PROBLEM STATEMENT
Look in the material below for the line with "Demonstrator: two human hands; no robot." and the line with "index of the", then set down exactly those two lines and all lines between, nothing more.

*** Block opens ***

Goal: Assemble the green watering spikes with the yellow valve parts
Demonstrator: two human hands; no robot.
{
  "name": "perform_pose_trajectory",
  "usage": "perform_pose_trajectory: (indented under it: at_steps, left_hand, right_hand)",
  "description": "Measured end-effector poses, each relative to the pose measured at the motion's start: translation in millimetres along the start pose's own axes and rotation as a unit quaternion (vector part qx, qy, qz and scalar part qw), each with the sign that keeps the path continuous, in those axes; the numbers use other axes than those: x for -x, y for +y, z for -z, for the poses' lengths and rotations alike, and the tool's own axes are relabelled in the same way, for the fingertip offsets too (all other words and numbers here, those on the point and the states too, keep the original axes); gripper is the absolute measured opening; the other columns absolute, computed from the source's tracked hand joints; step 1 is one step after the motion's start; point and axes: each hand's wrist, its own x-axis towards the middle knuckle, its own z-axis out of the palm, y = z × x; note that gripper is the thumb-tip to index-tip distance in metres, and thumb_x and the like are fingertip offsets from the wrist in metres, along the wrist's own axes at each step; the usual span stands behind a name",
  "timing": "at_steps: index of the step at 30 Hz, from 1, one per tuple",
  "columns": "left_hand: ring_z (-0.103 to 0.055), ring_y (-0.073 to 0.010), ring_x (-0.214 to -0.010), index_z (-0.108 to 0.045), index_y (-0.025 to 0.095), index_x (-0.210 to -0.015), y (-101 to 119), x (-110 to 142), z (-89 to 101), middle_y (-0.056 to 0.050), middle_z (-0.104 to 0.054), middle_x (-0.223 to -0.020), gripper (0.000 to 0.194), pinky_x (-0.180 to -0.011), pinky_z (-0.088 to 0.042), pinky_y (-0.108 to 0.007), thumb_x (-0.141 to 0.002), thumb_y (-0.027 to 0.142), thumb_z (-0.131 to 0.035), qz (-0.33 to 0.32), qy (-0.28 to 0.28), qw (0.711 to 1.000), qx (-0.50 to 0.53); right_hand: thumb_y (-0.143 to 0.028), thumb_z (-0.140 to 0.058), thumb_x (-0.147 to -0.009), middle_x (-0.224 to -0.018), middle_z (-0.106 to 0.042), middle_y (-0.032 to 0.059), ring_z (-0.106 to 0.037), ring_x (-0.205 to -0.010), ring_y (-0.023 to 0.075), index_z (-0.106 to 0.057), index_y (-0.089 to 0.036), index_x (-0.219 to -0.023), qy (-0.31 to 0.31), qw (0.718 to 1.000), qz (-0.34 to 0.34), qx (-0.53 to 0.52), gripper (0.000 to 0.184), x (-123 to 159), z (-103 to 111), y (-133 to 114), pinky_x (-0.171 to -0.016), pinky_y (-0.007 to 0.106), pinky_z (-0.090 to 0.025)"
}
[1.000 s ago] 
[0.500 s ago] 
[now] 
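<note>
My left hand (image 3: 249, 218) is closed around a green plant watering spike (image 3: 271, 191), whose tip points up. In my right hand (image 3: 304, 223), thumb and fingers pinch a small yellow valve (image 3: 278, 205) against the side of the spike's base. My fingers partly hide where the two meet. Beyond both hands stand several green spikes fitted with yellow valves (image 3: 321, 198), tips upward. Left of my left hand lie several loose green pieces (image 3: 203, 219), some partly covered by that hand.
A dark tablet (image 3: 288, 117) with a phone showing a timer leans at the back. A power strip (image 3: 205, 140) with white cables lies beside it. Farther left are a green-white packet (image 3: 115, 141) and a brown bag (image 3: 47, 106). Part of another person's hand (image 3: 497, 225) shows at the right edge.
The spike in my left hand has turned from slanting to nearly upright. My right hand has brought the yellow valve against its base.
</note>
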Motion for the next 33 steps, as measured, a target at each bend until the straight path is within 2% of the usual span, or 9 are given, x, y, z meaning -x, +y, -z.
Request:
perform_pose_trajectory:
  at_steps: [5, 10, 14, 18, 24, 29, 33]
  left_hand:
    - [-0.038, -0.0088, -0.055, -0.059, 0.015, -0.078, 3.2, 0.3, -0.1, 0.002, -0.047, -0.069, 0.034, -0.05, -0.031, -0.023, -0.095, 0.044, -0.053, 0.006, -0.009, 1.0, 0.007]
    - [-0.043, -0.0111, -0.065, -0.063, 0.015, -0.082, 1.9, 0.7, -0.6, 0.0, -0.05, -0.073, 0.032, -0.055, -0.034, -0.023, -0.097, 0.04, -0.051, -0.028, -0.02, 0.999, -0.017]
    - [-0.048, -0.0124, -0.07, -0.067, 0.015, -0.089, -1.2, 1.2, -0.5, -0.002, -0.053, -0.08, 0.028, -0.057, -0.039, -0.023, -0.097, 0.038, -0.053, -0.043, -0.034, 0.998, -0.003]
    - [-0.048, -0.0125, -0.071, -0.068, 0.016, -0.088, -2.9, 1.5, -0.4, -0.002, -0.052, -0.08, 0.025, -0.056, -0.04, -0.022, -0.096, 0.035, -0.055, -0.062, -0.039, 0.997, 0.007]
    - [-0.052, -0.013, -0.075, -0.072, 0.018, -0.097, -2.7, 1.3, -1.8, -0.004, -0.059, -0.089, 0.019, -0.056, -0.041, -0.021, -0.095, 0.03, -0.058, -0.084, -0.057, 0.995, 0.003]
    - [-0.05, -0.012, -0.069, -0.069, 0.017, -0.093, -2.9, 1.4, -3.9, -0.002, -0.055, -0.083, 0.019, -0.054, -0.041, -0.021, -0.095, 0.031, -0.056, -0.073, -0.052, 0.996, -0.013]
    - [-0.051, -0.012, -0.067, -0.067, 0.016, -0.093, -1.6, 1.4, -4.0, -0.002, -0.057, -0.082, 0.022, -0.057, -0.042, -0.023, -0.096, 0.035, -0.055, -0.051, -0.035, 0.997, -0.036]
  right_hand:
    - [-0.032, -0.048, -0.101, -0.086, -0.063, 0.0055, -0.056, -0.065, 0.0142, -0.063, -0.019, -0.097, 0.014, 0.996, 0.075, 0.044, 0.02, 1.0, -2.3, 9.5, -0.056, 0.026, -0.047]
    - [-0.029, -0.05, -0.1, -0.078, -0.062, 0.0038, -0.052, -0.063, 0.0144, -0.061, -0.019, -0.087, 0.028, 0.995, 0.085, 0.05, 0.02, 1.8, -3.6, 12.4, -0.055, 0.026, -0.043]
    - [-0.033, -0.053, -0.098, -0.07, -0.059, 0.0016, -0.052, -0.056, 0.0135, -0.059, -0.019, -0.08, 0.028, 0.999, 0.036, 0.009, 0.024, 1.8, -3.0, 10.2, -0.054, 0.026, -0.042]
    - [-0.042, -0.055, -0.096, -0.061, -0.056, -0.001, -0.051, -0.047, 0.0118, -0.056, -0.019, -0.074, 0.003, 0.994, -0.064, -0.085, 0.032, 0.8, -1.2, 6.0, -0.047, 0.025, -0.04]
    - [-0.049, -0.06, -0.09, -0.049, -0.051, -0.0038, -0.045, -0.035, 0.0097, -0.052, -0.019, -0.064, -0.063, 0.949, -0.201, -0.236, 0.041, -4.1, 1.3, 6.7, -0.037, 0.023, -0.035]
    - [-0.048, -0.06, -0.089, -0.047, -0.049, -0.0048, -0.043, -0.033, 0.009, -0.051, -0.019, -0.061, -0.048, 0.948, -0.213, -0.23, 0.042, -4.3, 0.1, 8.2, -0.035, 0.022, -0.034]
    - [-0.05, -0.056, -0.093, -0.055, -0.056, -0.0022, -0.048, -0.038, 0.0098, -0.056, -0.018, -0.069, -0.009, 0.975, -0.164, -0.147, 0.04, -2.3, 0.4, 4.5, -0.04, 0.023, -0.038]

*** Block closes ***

EXERCISE ANSWER
Demonstrator: two human hands; no robot.
{
  "name": "perform_pose_trajectory",
  "usage": "perform_pose_trajectory: (indented under it: at_steps, left_hand, right_hand)",
  "description": "Measured end-effector poses, each relative to the pose measured at the motion's start: translation in millimetres along the start pose's own axes and rotation as a unit quaternion (vector part qx, qy, qz and scalar part qw), each with the sign that keeps the path continuous, in those axes; the numbers use other axes than those: x for -x, y for +y, z for -z, for the poses' lengths and rotations alike, and the tool's own axes are relabelled in the same way, for the fingertip offsets too (all other words and numbers here, those on the point and the states too, keep the original axes); gripper is the absolute measured opening; the other columns absolute, computed from the source's tracked hand joints; step 1 is one step after the motion's start; point and axes: each hand's wrist, its own x-axis towards the middle knuckle, its own z-axis out of the palm, y = z × x; note that gripper is the thumb-tip to index-tip distance in metres, and thumb_x and the like are fingertip offsets from the wrist in metres, along the wrist's own axes at each step; the usual span stands behind a name",
  "timing": "at_steps: index of the step at 30 Hz, from 1, one per tuple",

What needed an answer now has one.